İYİ Parti İstanbul Milletvekili Ümit Özdağ, "Türkiye'nin başındaki iki büyük terör belası, PKK geri dönmek üzere büyük ölçüde Suriye'ye çekilmiştir, FETÖ ise geri dönmek üzere dünyaya dağılmıştır. Selefi cihatçı terörist örgütlenmeler ise Türkiye içinde kozalarını hızla örmeye devam etmektedirler." dedi.

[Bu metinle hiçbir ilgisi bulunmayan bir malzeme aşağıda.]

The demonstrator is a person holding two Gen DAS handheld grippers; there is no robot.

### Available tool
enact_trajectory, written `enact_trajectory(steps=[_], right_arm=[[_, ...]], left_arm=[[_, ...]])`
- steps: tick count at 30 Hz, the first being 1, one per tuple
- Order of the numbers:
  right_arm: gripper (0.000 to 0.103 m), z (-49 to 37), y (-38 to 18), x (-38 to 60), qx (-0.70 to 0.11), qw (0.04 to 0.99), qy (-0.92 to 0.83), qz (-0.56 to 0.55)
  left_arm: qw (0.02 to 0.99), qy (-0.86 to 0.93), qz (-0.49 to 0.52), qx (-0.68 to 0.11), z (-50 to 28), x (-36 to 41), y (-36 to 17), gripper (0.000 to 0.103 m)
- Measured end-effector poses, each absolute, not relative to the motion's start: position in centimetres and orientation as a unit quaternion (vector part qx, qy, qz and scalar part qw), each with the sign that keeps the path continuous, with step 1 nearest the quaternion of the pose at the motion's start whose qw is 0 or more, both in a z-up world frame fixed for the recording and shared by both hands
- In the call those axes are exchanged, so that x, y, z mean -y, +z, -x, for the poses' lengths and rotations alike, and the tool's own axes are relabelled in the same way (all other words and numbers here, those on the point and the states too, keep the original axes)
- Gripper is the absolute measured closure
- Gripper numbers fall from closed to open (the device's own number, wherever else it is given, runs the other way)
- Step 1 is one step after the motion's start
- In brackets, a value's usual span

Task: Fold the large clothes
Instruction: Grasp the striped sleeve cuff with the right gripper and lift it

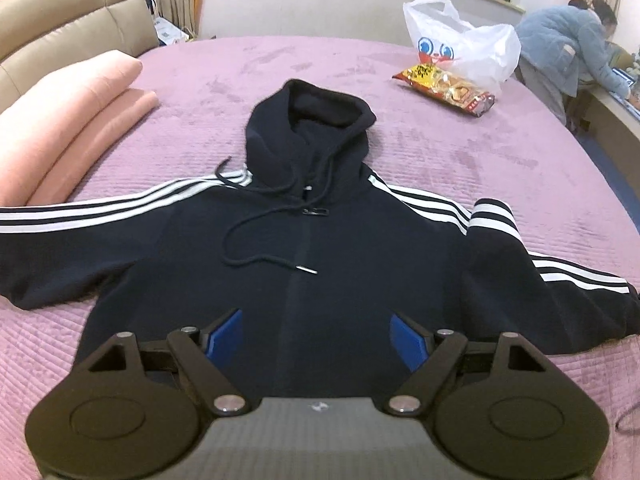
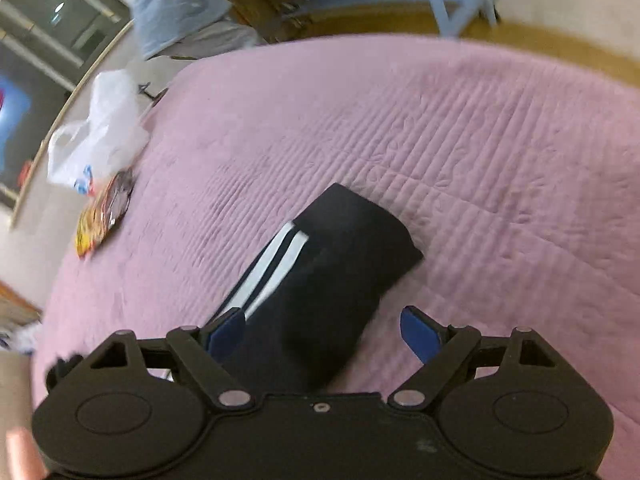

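Hoodie (image 1: 340, 248): dark navy, three white stripes along each sleeve; bed cover (image 1: 460, 152): mauve-pink, quilted lines; folded blanket (image 1: 68, 120): pale pink; plastic bag (image 1: 464, 40): white, blue cartoon eyes; gripper pads (image 1: 222, 334): blue.

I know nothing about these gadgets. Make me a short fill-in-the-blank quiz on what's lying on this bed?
1. The dark hoodie has three ___ stripes along each sleeve.
2. The bed cover is ___ in colour.
3. Beside the snack packet sits a white plastic ___.
4. The right hand-held gripper hangs open over the hoodie's ___.

Missing words: white; purple; bag; sleeve
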State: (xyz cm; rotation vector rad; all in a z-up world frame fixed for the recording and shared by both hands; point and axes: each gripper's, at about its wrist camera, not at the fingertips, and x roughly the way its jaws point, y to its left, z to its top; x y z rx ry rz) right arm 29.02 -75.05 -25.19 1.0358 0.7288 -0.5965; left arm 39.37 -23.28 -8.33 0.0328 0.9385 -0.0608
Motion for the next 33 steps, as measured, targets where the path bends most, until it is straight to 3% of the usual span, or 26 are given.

TBMM Genel Kurulunda, İçişleri Bakanlığı, Aile, Çalışma ve Sosyal Hizmetler Bakanlığı, Sağlık Bakanlığı ile bu bakanlıklara bağlı kamu kurumlarının bütçelerinin görüşüldüğü 6. turda, İYİ Parti milletvekilleri söz aldı.

Reklam
Reklam

İYİ Parti Mersin Milletvekili Behiç Çelik, her üç günde bir polisin intihar ettiğini öne sürerek, "Geçen gün bir emniyet müdürü intihar etti, Rize Emniyet Müdürünün öldürülmesi de iyi analiz edilmeli. Polislerin çalışma saatlerinin angaryaya dönüşmemesi gerekiyor. 3600 ek gösterge hakkı mutlaka verilmelidir." diye konuştu.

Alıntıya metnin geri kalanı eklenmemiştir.